The winter months and holiday season have always been one of my favorite times of the year. They're filled with feelings of warmth, joy and, above all, selflessness and a desire to help others.

For teens, giving back can start at home, and it can extend beyond the holidays. Cooking, doing laundry, taking out the trash or even something as simple as setting the table before a meal can be meaningful.

Getting sensible

Teens benefit from doing chores, though we may not realize it at the time. I've gained a lot of common sense through doing chores. For example, I've learned the hard way that I should check what is being washed before throwing my sole pair of white skinny jeans in with dark clothing. I've discovered that I should be gentle when placing anything made of glass into a dishwasher, or I'll have a stressful morning trying to sweep the floor before my carpool arrives. I've also found -- much to my chagrin -- that I should expect to get wet when watering plants and shouldn't wear my favorite jeans and top, particularly immediately before I plan to leave the house.

Homework helps

I've also taken away more significant messages. Doing chores has taught me that practice makes perfect and that I can become more efficient and thorough with time.
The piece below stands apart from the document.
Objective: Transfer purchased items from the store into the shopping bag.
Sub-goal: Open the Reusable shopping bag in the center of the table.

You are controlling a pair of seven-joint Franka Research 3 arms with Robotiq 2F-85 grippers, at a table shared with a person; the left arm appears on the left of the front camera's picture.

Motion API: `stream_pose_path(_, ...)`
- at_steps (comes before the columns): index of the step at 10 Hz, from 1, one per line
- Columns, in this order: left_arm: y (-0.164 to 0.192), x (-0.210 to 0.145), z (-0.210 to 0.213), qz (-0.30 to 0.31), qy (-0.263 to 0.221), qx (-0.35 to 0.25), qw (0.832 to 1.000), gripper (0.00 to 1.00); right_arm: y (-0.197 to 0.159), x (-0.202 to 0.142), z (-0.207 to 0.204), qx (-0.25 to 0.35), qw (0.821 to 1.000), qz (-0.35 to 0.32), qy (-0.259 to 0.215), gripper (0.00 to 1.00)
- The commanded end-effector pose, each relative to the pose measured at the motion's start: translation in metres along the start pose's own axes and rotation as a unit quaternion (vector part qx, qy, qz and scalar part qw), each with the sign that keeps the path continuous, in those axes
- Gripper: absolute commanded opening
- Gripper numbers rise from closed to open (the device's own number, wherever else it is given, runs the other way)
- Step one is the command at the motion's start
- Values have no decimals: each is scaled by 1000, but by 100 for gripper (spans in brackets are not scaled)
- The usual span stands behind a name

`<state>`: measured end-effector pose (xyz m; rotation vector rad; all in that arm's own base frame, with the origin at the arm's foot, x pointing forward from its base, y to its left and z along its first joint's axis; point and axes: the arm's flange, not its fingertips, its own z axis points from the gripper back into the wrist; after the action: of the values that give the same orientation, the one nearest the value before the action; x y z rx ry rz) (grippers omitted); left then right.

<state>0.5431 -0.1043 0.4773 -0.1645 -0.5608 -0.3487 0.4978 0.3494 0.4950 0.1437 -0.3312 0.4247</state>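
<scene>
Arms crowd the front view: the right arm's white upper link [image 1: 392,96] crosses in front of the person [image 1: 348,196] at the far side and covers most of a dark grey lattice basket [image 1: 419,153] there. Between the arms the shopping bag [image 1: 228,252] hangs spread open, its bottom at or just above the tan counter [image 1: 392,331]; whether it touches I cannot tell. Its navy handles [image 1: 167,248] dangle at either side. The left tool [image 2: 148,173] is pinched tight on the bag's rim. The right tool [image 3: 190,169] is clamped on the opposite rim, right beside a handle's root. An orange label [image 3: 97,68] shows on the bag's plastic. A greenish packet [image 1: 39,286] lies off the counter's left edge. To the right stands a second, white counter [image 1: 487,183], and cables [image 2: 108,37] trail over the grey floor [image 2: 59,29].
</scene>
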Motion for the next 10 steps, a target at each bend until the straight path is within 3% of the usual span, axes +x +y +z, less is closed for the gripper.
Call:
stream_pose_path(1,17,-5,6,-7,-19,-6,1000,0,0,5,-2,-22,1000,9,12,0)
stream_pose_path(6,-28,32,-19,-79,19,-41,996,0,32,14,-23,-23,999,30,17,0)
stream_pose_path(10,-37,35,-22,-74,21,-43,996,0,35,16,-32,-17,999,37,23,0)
Through doing housework, I've proved to myself that I can persevere and complete tasks. And, maybe most importantly, I've acquired a sense of independence that I've been especially grateful to have at sleep-away camps, where I'm expected to do my own laundry and maintain a clean room.

I have a ways to go before I can consider myself fully self-reliant. I'm not yet proficient at cooking (which is a skill I should probably attain before going to college so I can avoid cafeteria food and the freshman 15). But as I take on more, I realize that I will use the skills I have developed for the rest of my life.

No novel yet

Maybe I'm not making a radical difference in the world. I haven't written a novel that changed the course of human thought or discovered a cure for a devastating disease. But when I see the expression of gratitude on my parents' faces when they find the sink cleared and dishes put away, I appreciate that even the smallest of actions can make a big difference.